→ **Exercise directions**:
Those lines of the data that hold the word "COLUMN" are to be copied out.

→ **Data below**:
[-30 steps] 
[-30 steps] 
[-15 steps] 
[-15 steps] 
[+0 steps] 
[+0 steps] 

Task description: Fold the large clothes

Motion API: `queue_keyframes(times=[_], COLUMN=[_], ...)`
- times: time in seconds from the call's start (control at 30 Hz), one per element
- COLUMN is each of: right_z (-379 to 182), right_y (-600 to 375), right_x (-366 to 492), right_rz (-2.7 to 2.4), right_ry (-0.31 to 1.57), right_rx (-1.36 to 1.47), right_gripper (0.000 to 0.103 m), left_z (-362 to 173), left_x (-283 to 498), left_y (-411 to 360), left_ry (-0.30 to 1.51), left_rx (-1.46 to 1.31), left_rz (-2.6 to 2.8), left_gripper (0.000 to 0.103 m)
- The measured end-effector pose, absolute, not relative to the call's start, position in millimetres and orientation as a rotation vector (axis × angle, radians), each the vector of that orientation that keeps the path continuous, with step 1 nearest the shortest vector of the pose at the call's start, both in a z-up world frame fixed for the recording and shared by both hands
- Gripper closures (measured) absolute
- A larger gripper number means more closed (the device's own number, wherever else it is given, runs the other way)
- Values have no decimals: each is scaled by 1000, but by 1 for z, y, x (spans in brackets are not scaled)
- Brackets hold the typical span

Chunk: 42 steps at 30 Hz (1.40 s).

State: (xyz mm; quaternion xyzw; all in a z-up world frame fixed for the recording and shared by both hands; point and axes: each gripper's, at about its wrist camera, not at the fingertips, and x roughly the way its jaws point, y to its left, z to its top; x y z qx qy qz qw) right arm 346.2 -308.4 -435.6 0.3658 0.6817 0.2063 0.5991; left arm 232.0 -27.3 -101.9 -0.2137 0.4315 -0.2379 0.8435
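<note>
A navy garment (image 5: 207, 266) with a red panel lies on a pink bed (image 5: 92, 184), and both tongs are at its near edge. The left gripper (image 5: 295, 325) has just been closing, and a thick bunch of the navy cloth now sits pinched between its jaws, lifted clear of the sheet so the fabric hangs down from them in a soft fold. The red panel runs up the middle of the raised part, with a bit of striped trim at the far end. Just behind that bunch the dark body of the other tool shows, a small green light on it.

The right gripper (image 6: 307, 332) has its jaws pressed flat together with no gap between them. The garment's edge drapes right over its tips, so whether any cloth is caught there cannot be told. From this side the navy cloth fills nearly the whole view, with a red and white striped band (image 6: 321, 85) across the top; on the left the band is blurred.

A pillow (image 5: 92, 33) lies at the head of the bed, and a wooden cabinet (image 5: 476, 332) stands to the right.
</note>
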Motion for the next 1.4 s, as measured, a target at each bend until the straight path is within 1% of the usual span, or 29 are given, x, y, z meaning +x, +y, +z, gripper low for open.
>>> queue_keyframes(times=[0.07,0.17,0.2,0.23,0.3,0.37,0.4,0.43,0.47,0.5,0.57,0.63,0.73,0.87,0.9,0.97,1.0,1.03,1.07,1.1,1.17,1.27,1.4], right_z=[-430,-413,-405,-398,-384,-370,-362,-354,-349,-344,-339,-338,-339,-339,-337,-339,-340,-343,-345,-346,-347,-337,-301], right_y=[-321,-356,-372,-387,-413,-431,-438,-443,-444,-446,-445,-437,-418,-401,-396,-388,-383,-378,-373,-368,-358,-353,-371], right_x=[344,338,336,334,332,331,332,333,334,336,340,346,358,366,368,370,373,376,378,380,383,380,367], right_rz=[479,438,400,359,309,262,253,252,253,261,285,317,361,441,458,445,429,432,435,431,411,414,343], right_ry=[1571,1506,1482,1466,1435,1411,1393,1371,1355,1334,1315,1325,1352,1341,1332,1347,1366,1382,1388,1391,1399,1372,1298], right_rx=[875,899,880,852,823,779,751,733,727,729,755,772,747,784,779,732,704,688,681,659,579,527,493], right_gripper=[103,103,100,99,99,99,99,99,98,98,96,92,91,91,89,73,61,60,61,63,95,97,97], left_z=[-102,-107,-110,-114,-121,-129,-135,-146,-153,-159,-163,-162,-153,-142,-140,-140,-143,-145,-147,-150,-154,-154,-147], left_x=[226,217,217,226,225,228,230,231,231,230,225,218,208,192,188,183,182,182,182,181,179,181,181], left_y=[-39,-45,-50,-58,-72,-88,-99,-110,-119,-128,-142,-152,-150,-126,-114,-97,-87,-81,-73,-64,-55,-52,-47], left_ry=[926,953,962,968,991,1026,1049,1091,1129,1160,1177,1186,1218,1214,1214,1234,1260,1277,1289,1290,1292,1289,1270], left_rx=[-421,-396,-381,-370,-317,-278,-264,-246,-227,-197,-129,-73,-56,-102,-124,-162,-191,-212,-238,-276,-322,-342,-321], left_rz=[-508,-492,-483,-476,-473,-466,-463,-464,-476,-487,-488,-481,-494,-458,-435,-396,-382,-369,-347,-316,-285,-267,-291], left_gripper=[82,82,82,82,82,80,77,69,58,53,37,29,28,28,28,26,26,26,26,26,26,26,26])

→ **Task solution**:
Motion API: `queue_keyframes(times=[_], COLUMN=[_], ...)`
- COLUMN is each of: right_z (-379 to 182), right_y (-600 to 375), right_x (-366 to 492), right_rz (-2.7 to 2.4), right_ry (-0.31 to 1.57), right_rx (-1.36 to 1.47), right_gripper (0.000 to 0.103 m), left_z (-362 to 173), left_x (-283 to 498), left_y (-411 to 360), left_ry (-0.30 to 1.51), left_rx (-1.46 to 1.31), left_rz (-2.6 to 2.8), left_gripper (0.000 to 0.103 m)

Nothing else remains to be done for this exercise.